State Key Laboratory of Precision Spectroscopy and Department of Physics, Institute of Theoretical and Computational Science, East China Normal University, Shanghai 200062, China.
J Phys Chem A. 2013 Aug 15;117(32):7149-61. doi: 10.1021/jp400779t. Epub 2013 Mar 27.
An electrostatically embedded generalized molecular fractionation with conjugate caps (EE-GMFCC) method is developed for efficient linear-scaling quantum mechanical (QM) calculation of protein energy. This approach is based on our previously proposed GMFCC/MM method (He; et al. J. Chem. Phys. 2006, 124, 184703), In this EE-GMFCC scheme, the total energy of protein is calculated by taking a linear combination of the QM energy of the neighboring residues and the two-body QM interaction energy between non-neighboring residues that are spatially in close contact. All the fragment calculations are embedded in a field of point charges representing the remaining protein environment, which is the major improvement over our previous GMFCC/MM approach. Numerical studies are carried out to calculate the total energies of 18 real three-dimensional proteins of up to 1142 atoms using the EE-GMFCC approach at the HF/6-31G* level. The overall mean unsigned error of EE-GMFCC for the 18 proteins is 2.39 kcal/mol with reference to the full system HF/6-31G* energies. The EE-GMFCC approach is also applied for proteins at the levels of the density functional theory (DFT) and second-order many-body perturbation theory (MP2), also showing only a few kcal/mol deviation from the corresponding full system result. The EE-GMFCC method is linear-scaling with a low prefactor, trivially parallel, and can be readily applied to routinely perform structural optimization of proteins and molecular dynamics simulation with high level ab initio electronic structure theories.

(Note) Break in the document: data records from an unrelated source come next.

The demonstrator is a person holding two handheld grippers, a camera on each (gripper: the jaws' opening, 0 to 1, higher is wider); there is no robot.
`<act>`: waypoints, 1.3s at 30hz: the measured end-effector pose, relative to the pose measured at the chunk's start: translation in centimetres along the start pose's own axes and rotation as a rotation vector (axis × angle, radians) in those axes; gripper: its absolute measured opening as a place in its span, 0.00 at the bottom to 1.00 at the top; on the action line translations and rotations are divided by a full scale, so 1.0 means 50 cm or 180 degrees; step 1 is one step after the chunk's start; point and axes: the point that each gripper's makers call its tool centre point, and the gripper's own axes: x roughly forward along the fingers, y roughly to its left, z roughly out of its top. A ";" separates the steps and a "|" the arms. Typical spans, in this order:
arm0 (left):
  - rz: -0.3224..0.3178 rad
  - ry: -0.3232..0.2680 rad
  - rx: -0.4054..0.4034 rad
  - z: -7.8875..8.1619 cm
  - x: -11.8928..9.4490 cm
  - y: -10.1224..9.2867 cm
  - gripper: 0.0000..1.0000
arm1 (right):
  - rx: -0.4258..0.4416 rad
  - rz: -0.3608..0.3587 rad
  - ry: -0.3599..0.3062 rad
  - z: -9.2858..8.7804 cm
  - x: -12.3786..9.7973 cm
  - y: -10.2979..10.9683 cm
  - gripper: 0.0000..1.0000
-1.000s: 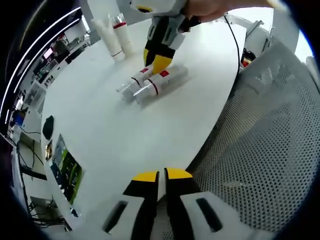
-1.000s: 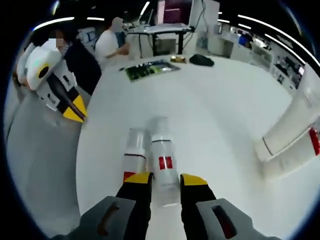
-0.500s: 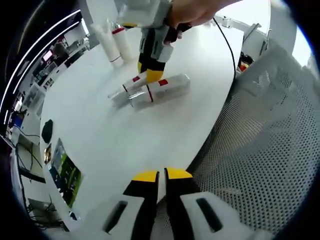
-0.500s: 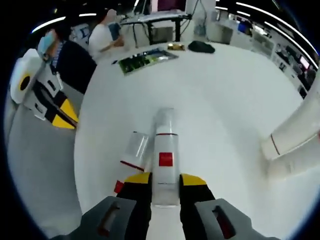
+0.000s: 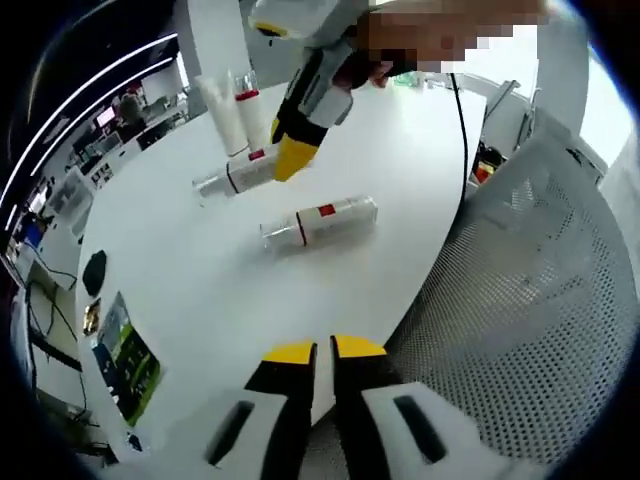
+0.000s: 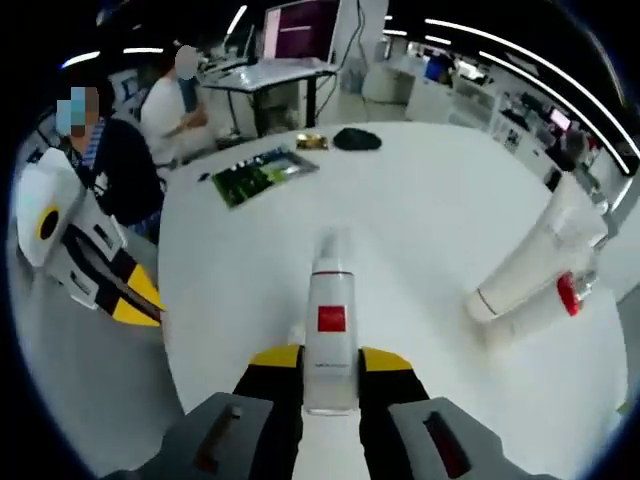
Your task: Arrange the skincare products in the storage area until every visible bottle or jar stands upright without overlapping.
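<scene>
The right gripper [image 6: 329,362] has its yellow-tipped jaws clamped on a white bottle with a red square label [image 6: 329,325], and in the right gripper view that bottle points straight out ahead of the jaws, its clear cap leading, lifted off the round white table [image 6: 420,230]. From the left gripper view the same held bottle [image 5: 240,172] hangs above the table [image 5: 200,290], tilted, pinched at its base by the right gripper [image 5: 293,156], with a person's hand [image 5: 375,65] wrapped around the handle.

Below it, a second bottle [image 5: 318,221] lies on its side on the table, well apart from the held one, red label up, clear cap pointing away from the table's near edge. Beyond the held bottle, two white tubes [image 5: 232,108] stand upright side by side at the far side of the table; in the right gripper view they [image 6: 535,265] lean in from the right, touching each other.

The left gripper [image 5: 319,352] hovers just past the table's near edge, over the perforated grey chair [image 5: 520,300], jaws pressed together on nothing. A green circuit board [image 6: 262,174] and a black mouse [image 6: 357,139] sit at the table's far rim.
</scene>
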 end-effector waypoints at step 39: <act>-0.1932 -0.2204 -0.2782 0.255 -0.184 0.024 0.36 | 0.0158 -0.0018 -0.1126 0.080 -0.199 0.216 0.14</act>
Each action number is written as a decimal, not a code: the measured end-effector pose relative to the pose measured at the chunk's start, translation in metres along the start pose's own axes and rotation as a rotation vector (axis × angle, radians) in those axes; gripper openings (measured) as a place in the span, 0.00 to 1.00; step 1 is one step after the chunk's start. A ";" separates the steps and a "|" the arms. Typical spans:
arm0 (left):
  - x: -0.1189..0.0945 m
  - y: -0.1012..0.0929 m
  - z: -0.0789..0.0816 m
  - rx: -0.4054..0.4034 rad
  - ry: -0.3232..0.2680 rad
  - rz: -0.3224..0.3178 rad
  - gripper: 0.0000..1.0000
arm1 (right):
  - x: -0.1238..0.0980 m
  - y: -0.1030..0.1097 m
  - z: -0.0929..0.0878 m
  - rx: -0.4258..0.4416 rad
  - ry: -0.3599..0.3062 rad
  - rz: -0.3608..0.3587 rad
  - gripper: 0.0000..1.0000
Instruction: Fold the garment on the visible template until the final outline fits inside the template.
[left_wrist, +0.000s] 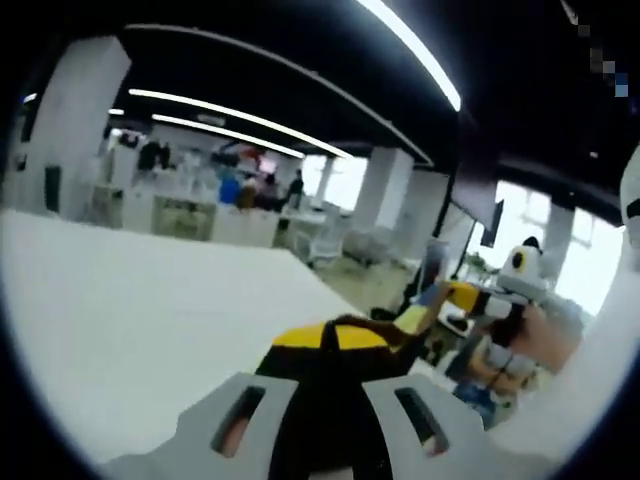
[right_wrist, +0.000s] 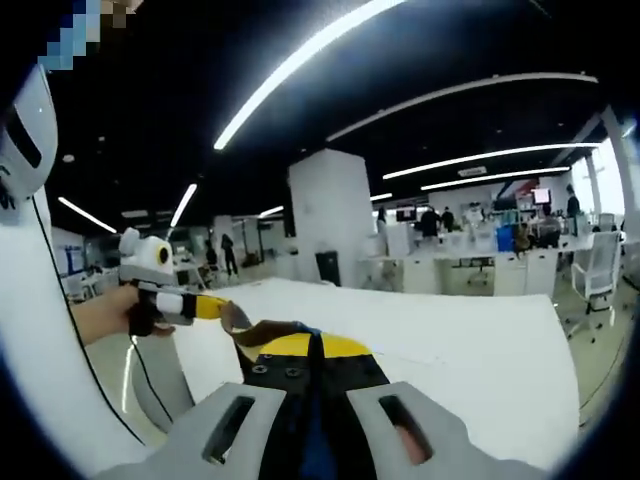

静电嵌入广义分子分段与共轭帽(EE-GMFCC)方法被开发出来,用于高效的蛋白质能量的线性标度量子力学(QM)计算。这种方法是基于我们之前提出的 GMFCC/MM 方法(He 等人,J. Chem. Phys. 2006, 124, 184703)。在这个 EE-GMFCC 方案中,蛋白质的总能量是通过取相邻残基的 QM 能量和空间上密切接触的非相邻残基之间的两体 QM 相互作用能量的线性组合来计算的。所有的片段计算都嵌入在一个代表剩余蛋白质环境的点电荷场中,这是对我们之前的 GMFCC/MM 方法的主要改进。数值研究是通过 HF/6-31G* 水平的 EE-GMFCC 方法对 18 个真实的三维蛋白质(多达 1142 个原子)的总能量进行计算的。EE-GMFCC 对 18 个蛋白质的整体平均无符号误差为 2.39 kcal/mol,与全系统 HF/6-31G* 能量相比。EE-GMFCC 方法也被应用于密度泛函理论(DFT)和二阶多体微扰理论(MP2)水平的蛋白质,也仅偏离相应的全系统结果几个 kcal/mol。EE-GMFCC 方法具有低预因子的线性标度、平凡的并行性,并且可以很容易地应用于使用高级从头算电子结构理论进行蛋白质的结构优化和分子动力学模拟。